• **Work order**
Set every line of the data down again exactly, and keep the pictures out.

***** Material provided

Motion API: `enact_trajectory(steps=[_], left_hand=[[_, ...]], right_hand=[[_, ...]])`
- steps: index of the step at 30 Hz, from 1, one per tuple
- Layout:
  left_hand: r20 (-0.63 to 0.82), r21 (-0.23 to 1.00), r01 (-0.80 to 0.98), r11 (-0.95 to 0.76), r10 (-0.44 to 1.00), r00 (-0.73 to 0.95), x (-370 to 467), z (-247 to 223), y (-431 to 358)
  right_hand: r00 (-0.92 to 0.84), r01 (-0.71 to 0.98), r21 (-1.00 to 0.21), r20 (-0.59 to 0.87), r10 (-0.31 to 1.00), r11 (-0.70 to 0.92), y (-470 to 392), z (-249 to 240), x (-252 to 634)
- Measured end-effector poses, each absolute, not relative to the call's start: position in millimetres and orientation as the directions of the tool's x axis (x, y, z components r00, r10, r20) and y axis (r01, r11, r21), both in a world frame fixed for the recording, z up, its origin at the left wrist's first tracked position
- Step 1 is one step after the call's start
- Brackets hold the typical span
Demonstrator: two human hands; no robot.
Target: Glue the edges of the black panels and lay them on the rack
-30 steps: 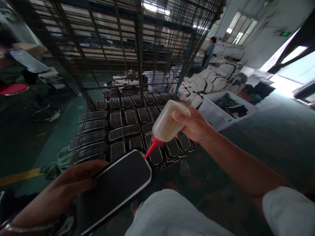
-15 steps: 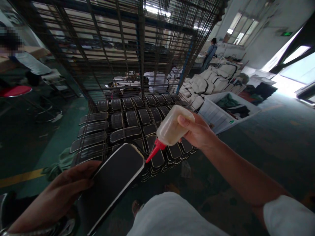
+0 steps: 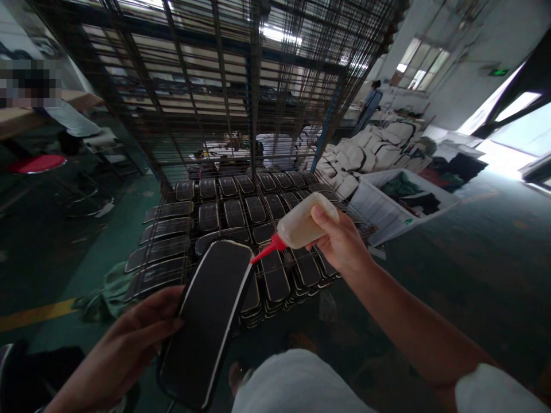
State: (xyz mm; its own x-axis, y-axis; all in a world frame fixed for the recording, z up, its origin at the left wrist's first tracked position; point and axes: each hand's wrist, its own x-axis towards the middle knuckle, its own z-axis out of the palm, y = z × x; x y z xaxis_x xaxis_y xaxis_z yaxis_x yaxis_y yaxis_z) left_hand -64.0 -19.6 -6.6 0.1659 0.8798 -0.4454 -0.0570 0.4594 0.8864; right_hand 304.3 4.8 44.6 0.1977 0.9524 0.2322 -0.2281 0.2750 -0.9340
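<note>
My left hand (image 3: 148, 330) grips the left edge of a dark, rounded rectangular panel (image 3: 209, 321), held tilted in front of me. A pale line of glue runs along much of the panel's rim. My right hand (image 3: 340, 238) is wrapped round a translucent squeeze bottle (image 3: 303, 221) with a red nozzle. The bottle leans down to the left, and its nozzle tip (image 3: 253, 261) is at the panel's upper right corner. Whether the tip touches the panel I cannot tell. Beyond both hands, many similar dark panels (image 3: 232, 213) lie in rows on a wire rack.
The tall wire rack (image 3: 253, 97) rises straight ahead. On the right stand a white bin (image 3: 374, 209) holding dark cloth and a heap of white pieces (image 3: 365, 149). A red stool (image 3: 38, 163) and a seated person (image 3: 75, 117) are at left; another person (image 3: 371, 103) stands far back.
My left hand has turned the panel more upright. The nozzle tip has moved from near the right corner to the upper right edge, and the bottle lies flatter.
</note>
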Motion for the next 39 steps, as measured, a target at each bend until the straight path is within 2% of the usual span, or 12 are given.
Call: enact_trajectory(steps=[10,22,32,39], left_hand=[[-0.477,0.854,-0.148,0.498,0.865,0.159,-56.9,-7.9,-18.4],[-0.436,0.840,-0.276,0.468,0.884,0.170,-45.0,-7.9,-20.0],[-0.425,0.830,-0.318,0.458,0.889,0.172,-34.4,-1.8,-16.0],[-0.426,0.826,-0.366,0.429,0.900,0.094,-27.2,7.2,-12.9]], right_hand=[[0.286,-0.224,-0.917,0.261,0.922,0.329,5.6,40.3,300.0],[0.218,-0.268,-0.931,0.190,0.957,0.246,-22.6,30.0,286.8],[0.110,-0.241,-0.950,0.176,0.978,0.198,-44.6,23.3,279.1],[0.037,-0.208,-0.963,0.165,0.986,0.169,-57.8,13.9,278.6]])
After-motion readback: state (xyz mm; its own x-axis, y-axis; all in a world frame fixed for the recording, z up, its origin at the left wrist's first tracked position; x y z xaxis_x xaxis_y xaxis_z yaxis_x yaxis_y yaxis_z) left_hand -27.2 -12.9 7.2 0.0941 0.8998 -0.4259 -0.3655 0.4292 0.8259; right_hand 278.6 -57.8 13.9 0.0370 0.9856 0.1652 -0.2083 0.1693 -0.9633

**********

• **Problem solution**
Motion API: `enact_trajectory(steps=[_], left_hand=[[_, ...]], right_hand=[[_, ...]])`
- steps: index of the step at 30 Hz, from 1, one per tuple
- Layout:
  left_hand: r20 (-0.63 to 0.82), r21 (-0.23 to 1.00), r01 (-0.80 to 0.98), r11 (-0.95 to 0.76), r10 (-0.44 to 1.00), r00 (-0.73 to 0.95), x (-370 to 467), z (-247 to 223), y (-431 to 358)
  right_hand: r00 (-0.92 to 0.84), r01 (-0.71 to 0.98), r21 (-1.00 to 0.21), r20 (-0.59 to 0.87), r10 (-0.31 to 1.00), r11 (-0.70 to 0.92), y (-470 to 392), z (-249 to 240), x (-252 to 634)
- Measured end-effector poses, each absolute, not relative to the call's start: position in millimetres and orientation as the directions of the tool's x axis (x, y, z components r00, r10, r20) and y axis (r01, r11, r21), both in a world frame fixed for the recording, z up, its origin at the left wrist's first tracked position
- Step 1 is one step after the call's start
- Brackets hold the typical span
Demonstrator: two human hands; no robot.
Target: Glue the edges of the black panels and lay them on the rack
-30 steps: 
-15 steps: 
+0 steps: 
State: (xyz mm; its own x-axis, y-axis; all in a world frame fixed for the recording, z up, its origin at the left wrist's first tracked position; point and axes: each hand's wrist, its own x-axis towards the middle knuckle, its own z-axis out of the palm, y = z × x; x y z xaxis_x xaxis_y xaxis_z yaxis_x yaxis_y yaxis_z) left_hand -64.0 -19.6 -6.6 0.1659 0.8798 -0.4454 -0.0570 0.4594 0.8864; right_hand 304.3 4.8 44.6 0.1977 0.9524 0.2322 -0.2281 0.2750 -0.9340
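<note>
My left hand (image 3: 148, 330) grips the left edge of a dark, rounded rectangular panel (image 3: 209, 321), held tilted in front of me. A pale line of glue runs along much of the panel's rim. My right hand (image 3: 340, 238) is wrapped round a translucent squeeze bottle (image 3: 303, 221) with a red nozzle. The bottle leans down to the left, and its nozzle tip (image 3: 253, 261) is at the panel's upper right corner. Whether the tip touches the panel I cannot tell. Beyond both hands, many similar dark panels (image 3: 232, 213) lie in rows on a wire rack.
The tall wire rack (image 3: 253, 97) rises straight ahead. On the right stand a white bin (image 3: 374, 209) holding dark cloth and a heap of white pieces (image 3: 365, 149). A red stool (image 3: 38, 163) and a seated person (image 3: 75, 117) are at left; another person (image 3: 371, 103) stands far back.
My left hand has turned the panel more upright. The nozzle tip has moved from near the right corner to the upper right edge, and the bottle lies flatter.
</note>
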Motion for the next 39 steps, as measured, a target at each bend until the straight path is within 2% of the usual span, or 12 are given.
Call: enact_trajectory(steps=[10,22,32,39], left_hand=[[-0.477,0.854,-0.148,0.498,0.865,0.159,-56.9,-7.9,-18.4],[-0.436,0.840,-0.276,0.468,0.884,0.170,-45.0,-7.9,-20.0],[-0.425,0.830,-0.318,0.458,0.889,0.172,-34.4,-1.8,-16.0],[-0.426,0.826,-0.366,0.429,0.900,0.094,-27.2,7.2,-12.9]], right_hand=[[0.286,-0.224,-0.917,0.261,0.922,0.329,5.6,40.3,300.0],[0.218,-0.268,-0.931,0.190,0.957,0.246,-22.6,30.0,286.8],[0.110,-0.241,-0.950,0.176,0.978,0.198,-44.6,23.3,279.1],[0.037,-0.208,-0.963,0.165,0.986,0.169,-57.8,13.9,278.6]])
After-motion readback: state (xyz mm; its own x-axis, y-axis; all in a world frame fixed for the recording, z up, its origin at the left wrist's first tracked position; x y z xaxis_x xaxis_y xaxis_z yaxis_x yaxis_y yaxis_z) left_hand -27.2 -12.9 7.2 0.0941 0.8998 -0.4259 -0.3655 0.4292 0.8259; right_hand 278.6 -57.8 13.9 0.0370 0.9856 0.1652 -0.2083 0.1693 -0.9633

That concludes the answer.